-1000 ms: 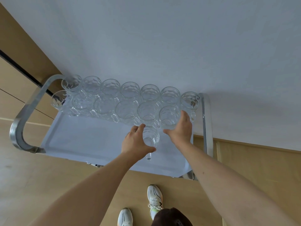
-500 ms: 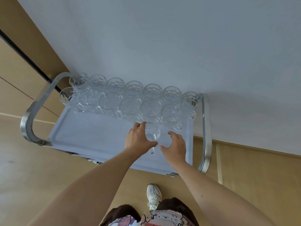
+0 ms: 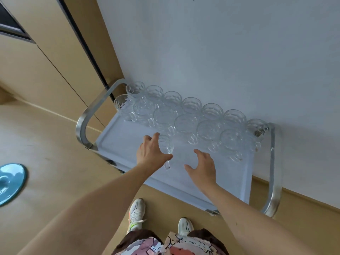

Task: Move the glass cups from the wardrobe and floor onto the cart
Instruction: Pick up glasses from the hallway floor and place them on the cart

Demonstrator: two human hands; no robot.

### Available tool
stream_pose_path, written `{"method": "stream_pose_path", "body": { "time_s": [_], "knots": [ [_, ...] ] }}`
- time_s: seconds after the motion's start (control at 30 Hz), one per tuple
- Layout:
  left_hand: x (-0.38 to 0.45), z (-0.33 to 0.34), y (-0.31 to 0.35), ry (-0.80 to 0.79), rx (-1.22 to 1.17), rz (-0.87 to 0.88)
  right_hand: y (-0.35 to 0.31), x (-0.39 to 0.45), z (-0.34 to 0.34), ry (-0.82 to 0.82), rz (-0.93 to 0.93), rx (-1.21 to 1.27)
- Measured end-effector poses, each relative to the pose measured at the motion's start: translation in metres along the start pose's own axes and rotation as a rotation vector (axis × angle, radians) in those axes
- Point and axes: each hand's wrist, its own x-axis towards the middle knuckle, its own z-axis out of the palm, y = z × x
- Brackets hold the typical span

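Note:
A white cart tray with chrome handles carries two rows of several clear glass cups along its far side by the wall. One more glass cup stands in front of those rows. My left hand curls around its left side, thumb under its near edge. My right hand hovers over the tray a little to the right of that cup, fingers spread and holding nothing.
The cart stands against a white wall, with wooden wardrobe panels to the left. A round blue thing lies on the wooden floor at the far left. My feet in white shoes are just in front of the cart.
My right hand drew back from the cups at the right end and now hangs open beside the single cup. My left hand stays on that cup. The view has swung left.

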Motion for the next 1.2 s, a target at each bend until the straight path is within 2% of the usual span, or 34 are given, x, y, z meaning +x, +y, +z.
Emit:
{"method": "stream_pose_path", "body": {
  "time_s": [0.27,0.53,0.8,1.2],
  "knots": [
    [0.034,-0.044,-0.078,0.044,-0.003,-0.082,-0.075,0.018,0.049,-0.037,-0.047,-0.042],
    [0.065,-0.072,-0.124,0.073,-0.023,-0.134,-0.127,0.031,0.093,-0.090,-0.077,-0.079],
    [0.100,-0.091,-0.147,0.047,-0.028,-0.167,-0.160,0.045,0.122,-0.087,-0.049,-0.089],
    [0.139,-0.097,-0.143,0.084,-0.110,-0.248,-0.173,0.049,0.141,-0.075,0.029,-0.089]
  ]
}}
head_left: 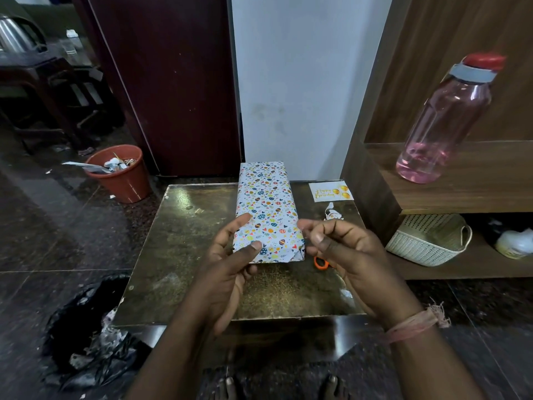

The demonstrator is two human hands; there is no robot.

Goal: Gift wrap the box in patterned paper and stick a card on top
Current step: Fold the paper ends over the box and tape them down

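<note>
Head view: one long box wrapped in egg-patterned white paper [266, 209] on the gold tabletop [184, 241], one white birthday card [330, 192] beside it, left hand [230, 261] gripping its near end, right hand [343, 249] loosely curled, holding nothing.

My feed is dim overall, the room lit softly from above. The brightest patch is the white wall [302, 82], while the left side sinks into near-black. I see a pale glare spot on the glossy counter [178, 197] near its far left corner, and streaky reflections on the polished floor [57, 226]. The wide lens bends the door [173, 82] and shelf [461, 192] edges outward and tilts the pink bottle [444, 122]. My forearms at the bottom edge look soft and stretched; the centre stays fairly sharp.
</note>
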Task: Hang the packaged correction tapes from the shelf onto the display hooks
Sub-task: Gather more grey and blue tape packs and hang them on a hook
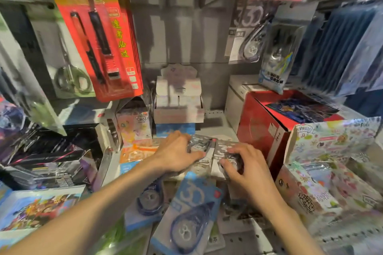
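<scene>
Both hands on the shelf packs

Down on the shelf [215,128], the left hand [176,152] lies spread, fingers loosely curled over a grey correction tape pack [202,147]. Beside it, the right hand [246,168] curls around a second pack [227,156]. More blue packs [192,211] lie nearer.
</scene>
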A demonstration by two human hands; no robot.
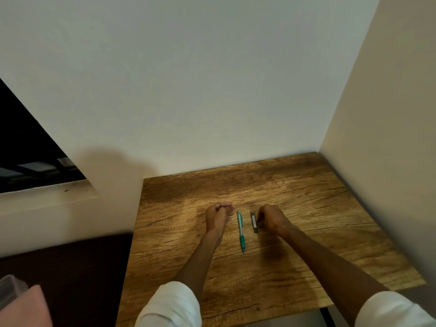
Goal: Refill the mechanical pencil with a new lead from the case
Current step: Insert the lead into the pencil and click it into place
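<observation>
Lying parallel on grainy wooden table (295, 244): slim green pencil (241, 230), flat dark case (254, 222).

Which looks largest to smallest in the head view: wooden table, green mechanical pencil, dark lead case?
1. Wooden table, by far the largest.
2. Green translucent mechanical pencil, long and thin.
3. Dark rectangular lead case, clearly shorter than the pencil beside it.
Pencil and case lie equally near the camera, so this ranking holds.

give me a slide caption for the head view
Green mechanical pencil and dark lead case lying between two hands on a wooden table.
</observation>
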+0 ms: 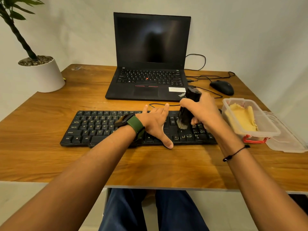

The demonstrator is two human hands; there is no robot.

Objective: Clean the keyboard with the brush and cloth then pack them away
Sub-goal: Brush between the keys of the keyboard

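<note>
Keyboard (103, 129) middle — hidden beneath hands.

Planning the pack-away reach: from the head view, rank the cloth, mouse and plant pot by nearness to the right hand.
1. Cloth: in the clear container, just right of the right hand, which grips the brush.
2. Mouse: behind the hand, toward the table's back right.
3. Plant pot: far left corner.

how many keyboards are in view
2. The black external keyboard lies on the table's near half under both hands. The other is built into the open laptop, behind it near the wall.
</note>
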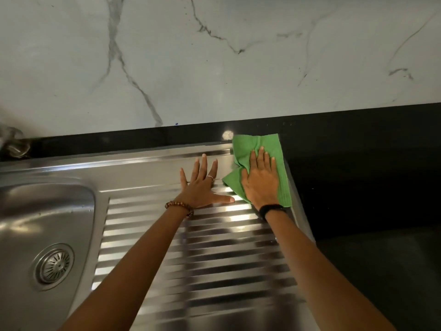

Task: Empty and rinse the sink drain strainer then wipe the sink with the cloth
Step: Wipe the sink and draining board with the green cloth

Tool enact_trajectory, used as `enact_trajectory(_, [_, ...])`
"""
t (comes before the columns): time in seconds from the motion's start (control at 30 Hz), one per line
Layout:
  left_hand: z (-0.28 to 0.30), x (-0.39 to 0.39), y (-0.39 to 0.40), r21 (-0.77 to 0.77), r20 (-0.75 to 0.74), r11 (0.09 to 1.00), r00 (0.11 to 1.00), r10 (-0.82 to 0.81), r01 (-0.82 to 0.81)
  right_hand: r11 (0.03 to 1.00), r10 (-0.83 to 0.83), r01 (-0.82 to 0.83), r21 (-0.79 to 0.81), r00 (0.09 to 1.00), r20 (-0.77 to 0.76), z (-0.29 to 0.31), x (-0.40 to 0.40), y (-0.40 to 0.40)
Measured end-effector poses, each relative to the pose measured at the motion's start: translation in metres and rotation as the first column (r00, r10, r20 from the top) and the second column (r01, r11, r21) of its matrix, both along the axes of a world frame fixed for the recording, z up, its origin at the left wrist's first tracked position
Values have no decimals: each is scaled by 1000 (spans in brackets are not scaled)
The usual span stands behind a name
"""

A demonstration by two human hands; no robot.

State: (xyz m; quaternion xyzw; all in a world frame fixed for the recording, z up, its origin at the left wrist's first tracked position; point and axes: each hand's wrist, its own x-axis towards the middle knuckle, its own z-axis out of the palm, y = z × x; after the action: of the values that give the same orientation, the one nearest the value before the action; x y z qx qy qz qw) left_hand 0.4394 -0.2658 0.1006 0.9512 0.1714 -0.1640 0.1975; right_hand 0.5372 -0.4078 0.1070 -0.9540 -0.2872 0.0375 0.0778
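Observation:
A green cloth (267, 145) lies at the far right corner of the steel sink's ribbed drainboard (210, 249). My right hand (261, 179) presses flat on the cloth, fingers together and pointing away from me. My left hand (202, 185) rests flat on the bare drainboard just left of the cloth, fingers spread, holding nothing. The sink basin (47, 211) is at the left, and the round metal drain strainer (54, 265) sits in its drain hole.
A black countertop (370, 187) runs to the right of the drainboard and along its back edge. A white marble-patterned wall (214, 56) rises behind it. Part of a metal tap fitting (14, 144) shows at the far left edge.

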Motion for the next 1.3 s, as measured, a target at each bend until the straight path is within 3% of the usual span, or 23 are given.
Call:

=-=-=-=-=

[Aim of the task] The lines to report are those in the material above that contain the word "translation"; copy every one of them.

[Solution for this problem]
- Measured end-effector poses, each relative to the pose measured at the motion's start: translation in metres along the start pose's own axes and rotation as a rotation vector (axis × angle, radians) in those axes
Measured end-effector poses, each relative to the pose measured at the motion's start: translation in metres and rotation as the first column (r00, r10, r20 from the top) and the second column (r01, r11, r21) of its matrix, both along the axes of a world frame fixed for the recording, z up, its origin at the left wrist's first tracked position

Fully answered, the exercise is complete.